**** WORKING DATA ****
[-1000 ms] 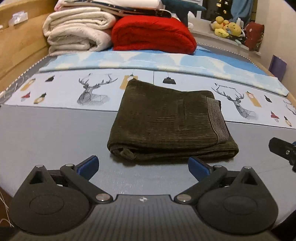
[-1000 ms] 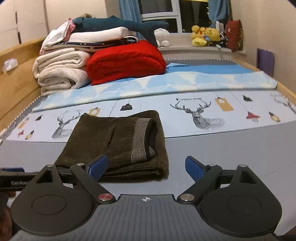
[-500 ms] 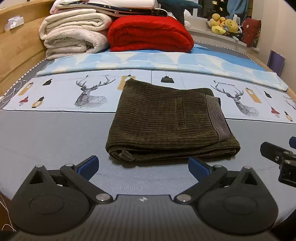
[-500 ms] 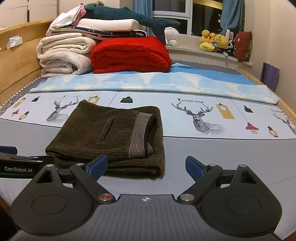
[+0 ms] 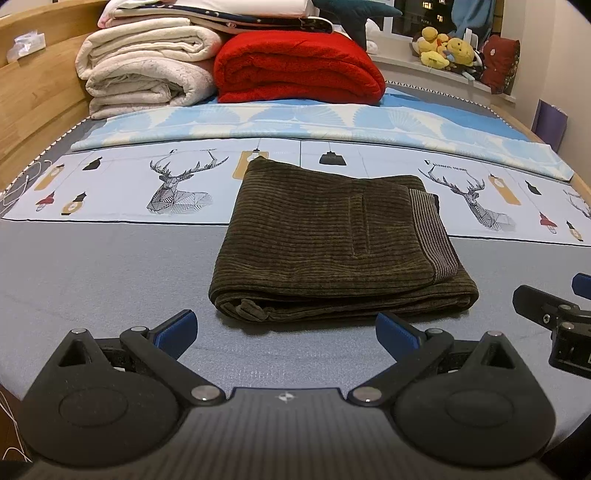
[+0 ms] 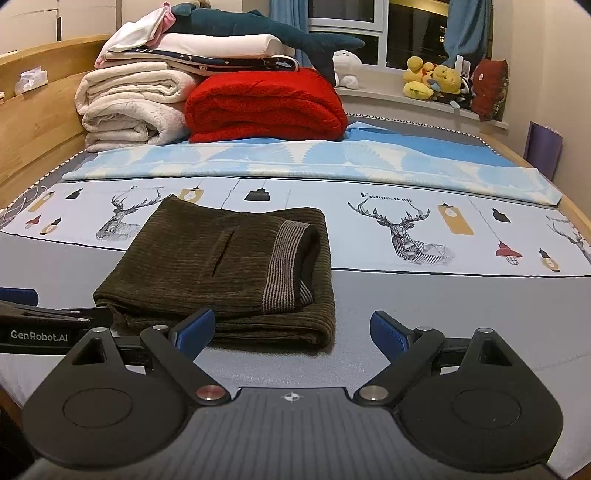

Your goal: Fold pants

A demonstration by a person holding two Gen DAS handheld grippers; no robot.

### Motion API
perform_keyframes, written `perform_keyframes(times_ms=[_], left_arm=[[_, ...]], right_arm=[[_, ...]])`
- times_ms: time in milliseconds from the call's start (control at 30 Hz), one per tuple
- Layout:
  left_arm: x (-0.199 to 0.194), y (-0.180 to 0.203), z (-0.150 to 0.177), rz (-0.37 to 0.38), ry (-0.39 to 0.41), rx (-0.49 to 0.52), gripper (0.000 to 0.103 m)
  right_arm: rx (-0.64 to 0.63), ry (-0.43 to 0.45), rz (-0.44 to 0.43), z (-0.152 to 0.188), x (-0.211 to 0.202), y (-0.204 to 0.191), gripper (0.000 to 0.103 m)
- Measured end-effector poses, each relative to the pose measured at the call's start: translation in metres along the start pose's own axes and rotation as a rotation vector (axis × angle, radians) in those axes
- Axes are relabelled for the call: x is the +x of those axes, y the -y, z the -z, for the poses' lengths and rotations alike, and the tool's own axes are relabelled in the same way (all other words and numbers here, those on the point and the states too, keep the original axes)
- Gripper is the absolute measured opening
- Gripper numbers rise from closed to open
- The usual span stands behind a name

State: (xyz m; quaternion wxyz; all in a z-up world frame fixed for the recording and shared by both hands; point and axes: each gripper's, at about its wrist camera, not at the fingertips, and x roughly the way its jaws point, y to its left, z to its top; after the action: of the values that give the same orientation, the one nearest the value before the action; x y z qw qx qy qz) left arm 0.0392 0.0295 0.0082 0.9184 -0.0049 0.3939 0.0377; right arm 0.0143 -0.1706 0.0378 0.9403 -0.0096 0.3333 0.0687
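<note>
Filling both views, the bed [image 5: 92,266] carries everything, its grey near strip left bare as working room; a deer-print sheet [image 5: 177,184] crosses the middle and a blue sheet [image 6: 332,155] lies behind it. Stacked at the far end against the headboard, cream blankets [image 5: 147,70] and a red blanket [image 5: 295,70] sit well apart from the work, most likely parked there to keep the fold area free; a plush shark [image 6: 266,29] rests on top of that pile, and small plush toys [image 6: 432,79] line the window sill.

Near the front edge lie the pants [image 5: 332,243], dark corduroy, folded into a compact rectangle of several layers, half on the grey strip and half on the deer print; the striped waistband [image 6: 284,266] is turned onto the top at the right end, and a pocket slit shows on the upper face. Judged from this, the folding looks finished.

Both tools sit low at the near edge, apart from the cloth; the left gripper [image 5: 286,330] has its jaws spread wide and holds nothing; the right gripper [image 6: 291,330] likewise has its jaws spread and empty, which fits a release.
</note>
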Motion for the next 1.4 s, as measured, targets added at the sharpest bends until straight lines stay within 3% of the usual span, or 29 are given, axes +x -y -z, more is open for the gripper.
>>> perform_keyframes(times_ms=[1400], left_arm=[[-0.0001, 0.0012, 0.0019, 0.011, 0.01, 0.015, 0.103]], right_arm=[[0.003, -0.001, -0.002, -0.0003, 0.0002, -0.0044, 0.092]])
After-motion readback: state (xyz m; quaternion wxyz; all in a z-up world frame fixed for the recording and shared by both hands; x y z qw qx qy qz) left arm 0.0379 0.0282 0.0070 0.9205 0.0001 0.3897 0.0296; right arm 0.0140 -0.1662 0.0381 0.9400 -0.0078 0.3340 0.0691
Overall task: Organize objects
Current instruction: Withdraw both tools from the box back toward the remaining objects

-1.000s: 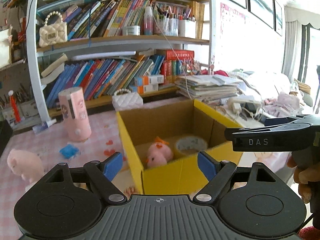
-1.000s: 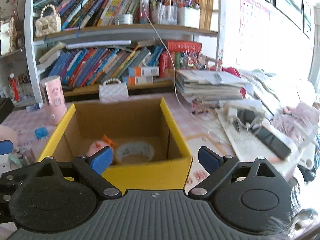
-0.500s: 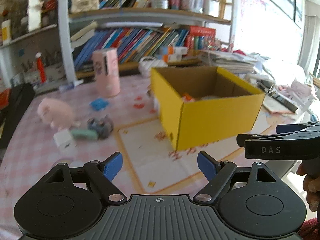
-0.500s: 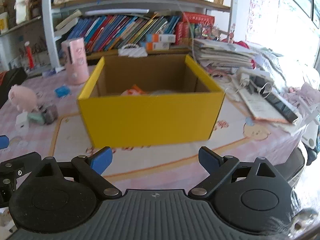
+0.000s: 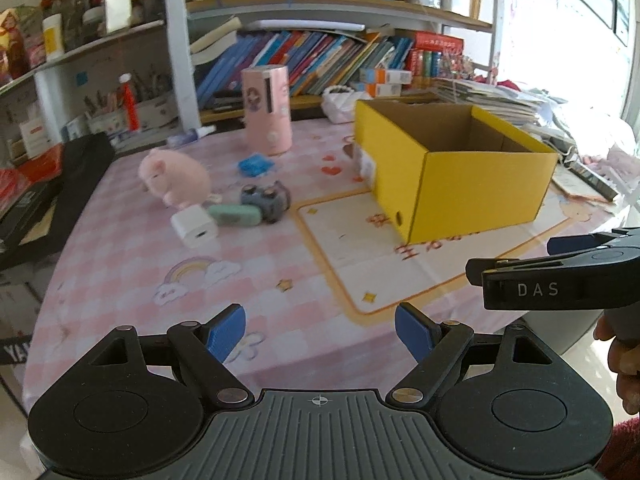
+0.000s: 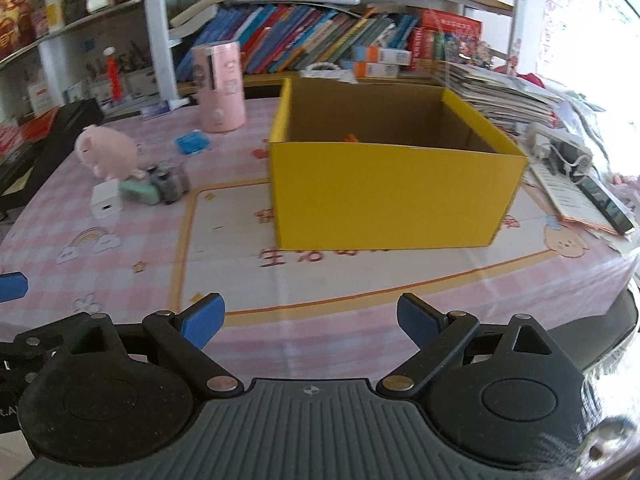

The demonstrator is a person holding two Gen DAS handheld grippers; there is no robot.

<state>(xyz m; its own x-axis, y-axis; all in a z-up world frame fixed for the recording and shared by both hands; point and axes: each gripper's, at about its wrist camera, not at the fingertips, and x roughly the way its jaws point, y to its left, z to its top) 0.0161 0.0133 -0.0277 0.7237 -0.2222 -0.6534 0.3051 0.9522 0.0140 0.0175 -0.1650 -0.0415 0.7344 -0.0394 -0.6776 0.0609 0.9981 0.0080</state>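
Both grippers' fingers (image 5: 224, 330) spread, empty; yellow box (image 6: 394, 192) contents mostly hidden

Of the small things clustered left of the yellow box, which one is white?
The white cube-shaped charger block, nearest the camera; beside it lie a mint-green oblong case and a grey toy car.

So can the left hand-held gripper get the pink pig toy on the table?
Probably yes. The left hand-held gripper is open and empty, and bare tablecloth lies between it and the pink pig toy.
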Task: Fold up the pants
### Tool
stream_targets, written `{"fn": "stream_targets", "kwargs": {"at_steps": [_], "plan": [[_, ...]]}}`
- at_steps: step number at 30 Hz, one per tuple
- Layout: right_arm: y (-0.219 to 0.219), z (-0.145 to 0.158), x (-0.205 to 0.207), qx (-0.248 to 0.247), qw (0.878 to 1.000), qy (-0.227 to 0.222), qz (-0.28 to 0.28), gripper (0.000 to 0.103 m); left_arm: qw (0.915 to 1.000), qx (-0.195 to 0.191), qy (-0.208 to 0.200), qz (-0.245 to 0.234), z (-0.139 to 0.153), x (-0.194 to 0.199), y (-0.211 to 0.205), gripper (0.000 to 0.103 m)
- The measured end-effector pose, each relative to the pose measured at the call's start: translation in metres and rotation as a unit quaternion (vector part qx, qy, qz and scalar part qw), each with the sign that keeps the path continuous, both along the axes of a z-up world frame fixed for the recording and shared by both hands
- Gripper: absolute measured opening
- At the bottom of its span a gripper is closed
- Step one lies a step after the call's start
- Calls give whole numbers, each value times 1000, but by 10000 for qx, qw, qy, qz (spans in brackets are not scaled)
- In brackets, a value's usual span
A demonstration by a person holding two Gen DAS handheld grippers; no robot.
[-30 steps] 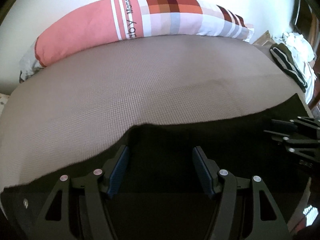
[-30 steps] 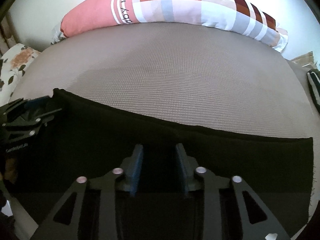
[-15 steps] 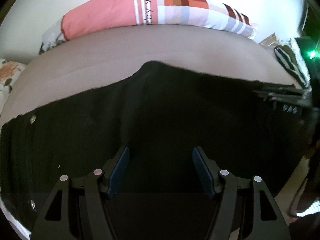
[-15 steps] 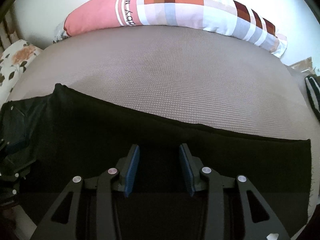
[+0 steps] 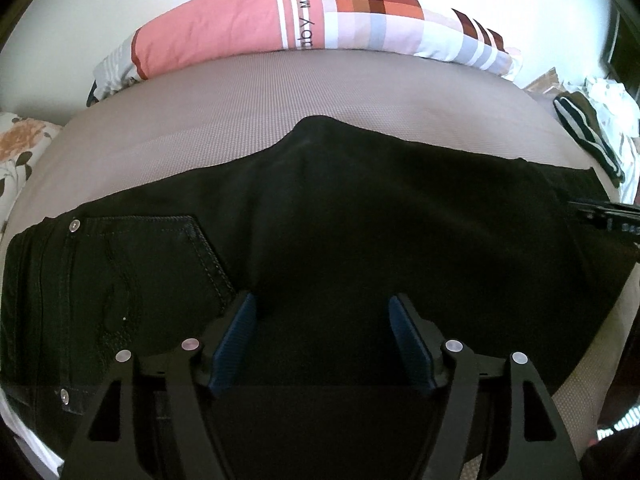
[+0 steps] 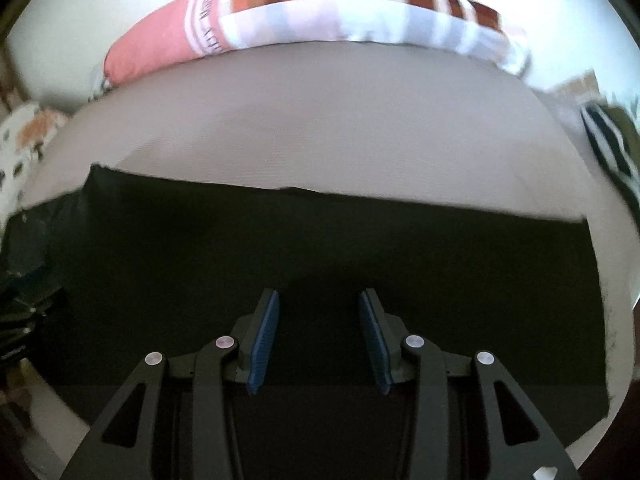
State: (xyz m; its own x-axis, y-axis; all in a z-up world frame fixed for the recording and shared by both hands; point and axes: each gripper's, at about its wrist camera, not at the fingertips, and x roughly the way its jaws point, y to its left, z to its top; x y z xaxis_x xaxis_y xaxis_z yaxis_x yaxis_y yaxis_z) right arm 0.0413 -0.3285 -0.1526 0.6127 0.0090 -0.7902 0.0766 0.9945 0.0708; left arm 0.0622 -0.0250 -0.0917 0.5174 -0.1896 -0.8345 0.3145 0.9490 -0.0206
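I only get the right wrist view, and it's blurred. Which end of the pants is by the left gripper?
Observer: The waist end of the pants. A back pocket with rivets shows there.
Operator: Is the far edge straight on that side?
Observer: No. The crotch pokes out toward the pillow.
Operator: Is the left gripper holding cloth?
Observer: No. The left gripper has just been opening its fingers. They stand apart with no cloth pinched.
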Motion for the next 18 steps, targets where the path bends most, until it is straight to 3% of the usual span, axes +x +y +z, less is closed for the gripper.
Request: {"fn": "stream_targets", "kwargs": {"at_steps": [6,14,18], "plan": [[-73,9,-24,747,9965,82,-352,40,10000,69,41,6,-1,0,-4,77],[-192,10,-52,1664,9789,71,-1186,41,9998,69,152,101,-2,3,-6,80],[-232,5,-60,2019,9694,89,-1395,41,9997,86,184,142,-1,5,-8,82]]}}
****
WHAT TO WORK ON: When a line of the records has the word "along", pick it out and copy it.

WRITTEN RESPONSE:
- Measured end-effector poses, each relative to the pose measured at the call's start: translation in metres along the start pose's own axes and rotation as a rotation vector (axis × angle, radians) in those axes
- The measured end-effector pose, each relative to the pose measured at the call's start: translation in metres and rotation as a unit quaternion (vector part qx, qy, qz and scalar part qw), each with the sign that keeps the path continuous, both along the axes of a z-up world frame fixed for the recording and shared by both hands

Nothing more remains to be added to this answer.